— What the task requires —
Output only the lines below from the one containing "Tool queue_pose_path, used" to the one containing "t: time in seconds", exactly as written, both ends kept.

■ ■ ■ ■

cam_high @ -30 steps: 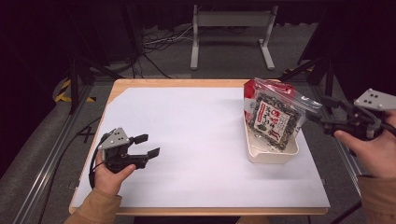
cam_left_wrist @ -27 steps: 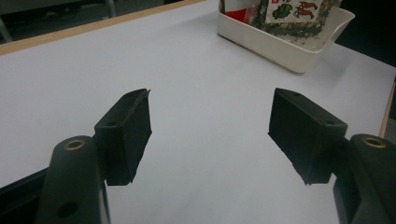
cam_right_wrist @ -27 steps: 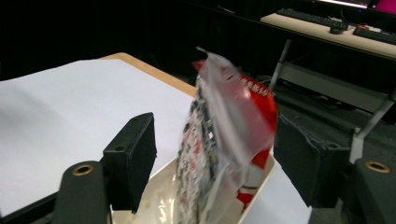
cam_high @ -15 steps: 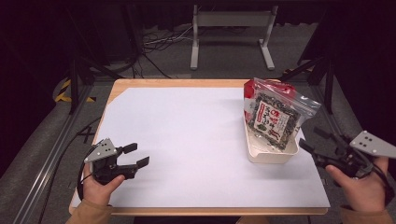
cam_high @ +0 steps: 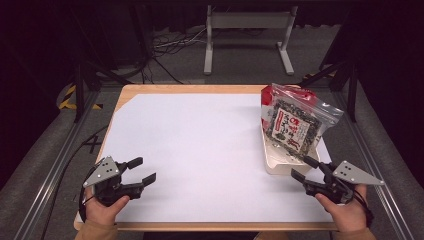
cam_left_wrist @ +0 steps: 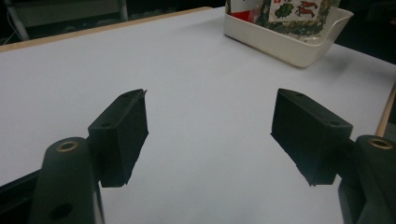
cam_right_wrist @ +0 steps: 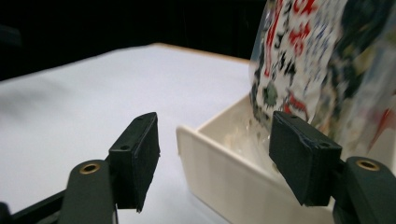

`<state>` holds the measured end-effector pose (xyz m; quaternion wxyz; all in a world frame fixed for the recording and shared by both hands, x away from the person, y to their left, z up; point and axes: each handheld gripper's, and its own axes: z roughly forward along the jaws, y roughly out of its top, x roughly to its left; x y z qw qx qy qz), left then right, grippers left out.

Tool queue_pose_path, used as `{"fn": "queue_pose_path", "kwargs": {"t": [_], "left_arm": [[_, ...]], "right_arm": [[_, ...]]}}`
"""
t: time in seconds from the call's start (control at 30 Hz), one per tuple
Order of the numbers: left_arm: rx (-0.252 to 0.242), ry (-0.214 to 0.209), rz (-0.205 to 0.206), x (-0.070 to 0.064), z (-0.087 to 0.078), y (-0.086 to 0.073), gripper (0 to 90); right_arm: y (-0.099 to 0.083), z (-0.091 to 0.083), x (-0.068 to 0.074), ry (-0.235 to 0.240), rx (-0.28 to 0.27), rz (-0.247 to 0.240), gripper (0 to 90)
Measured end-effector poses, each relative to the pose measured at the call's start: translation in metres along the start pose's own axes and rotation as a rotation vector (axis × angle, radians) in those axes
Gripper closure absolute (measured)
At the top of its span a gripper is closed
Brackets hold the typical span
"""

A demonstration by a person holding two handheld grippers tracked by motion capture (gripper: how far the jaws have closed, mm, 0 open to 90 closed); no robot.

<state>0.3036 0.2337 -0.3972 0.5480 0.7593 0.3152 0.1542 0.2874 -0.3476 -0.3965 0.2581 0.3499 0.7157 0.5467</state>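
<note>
Pulled back toward the near edge since the earlier frames, both hands; left tongs (cam_high: 141, 170) now low at the near-left corner of the tabletop (cam_high: 200, 145), right tongs (cam_high: 306, 168) drawn down from beside the bag to just off the tray's near end

Left to right:
- left tongs: spread, empty, hovering over bare white surface, well apart from everything; same spread seen in left gripper view (cam_left_wrist: 210, 133), nothing between the jaws
- middle of tabletop: bare
- white tray (cam_high: 280, 162): far-right side, near the right edge
- snack bag (cam_high: 292, 122): clear zip bag with red and dark print, standing tilted inside the tray, leaning toward the far end, touching tray wall
- right tongs: spread, empty, aimed at the tray's near rim; in right gripper view (cam_right_wrist: 212, 161) tray corner (cam_right_wrist: 224, 172) sits between the jaws, bag (cam_right_wrist: 322, 70) just behind

Progress, judged: bag already in the tray, both tongs released and clear; looks done or nearly so, nothing obvious left but retreat
</note>
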Motion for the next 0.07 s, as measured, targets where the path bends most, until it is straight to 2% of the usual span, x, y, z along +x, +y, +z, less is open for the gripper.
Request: {"fn": "queue_pose_path", "kwargs": {"t": [0.07], "left_arm": [[0.003,0.001,0.005,-0.0003,0.0003,-0.0003,27.7]], "right_arm": [[-0.0018,0.0023,0.0002,0.004,0.011,0.003,33.6]]}}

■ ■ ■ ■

— Exercise answer —
Tool queue_pose_path, used as `{"fn": "queue_pose_path", "kwargs": {"t": [_], "left_arm": [[_, ...]], "right_arm": [[_, ...]]}}`
"""
t: time in seconds from the call's start (control at 30 Hz), one per tuple

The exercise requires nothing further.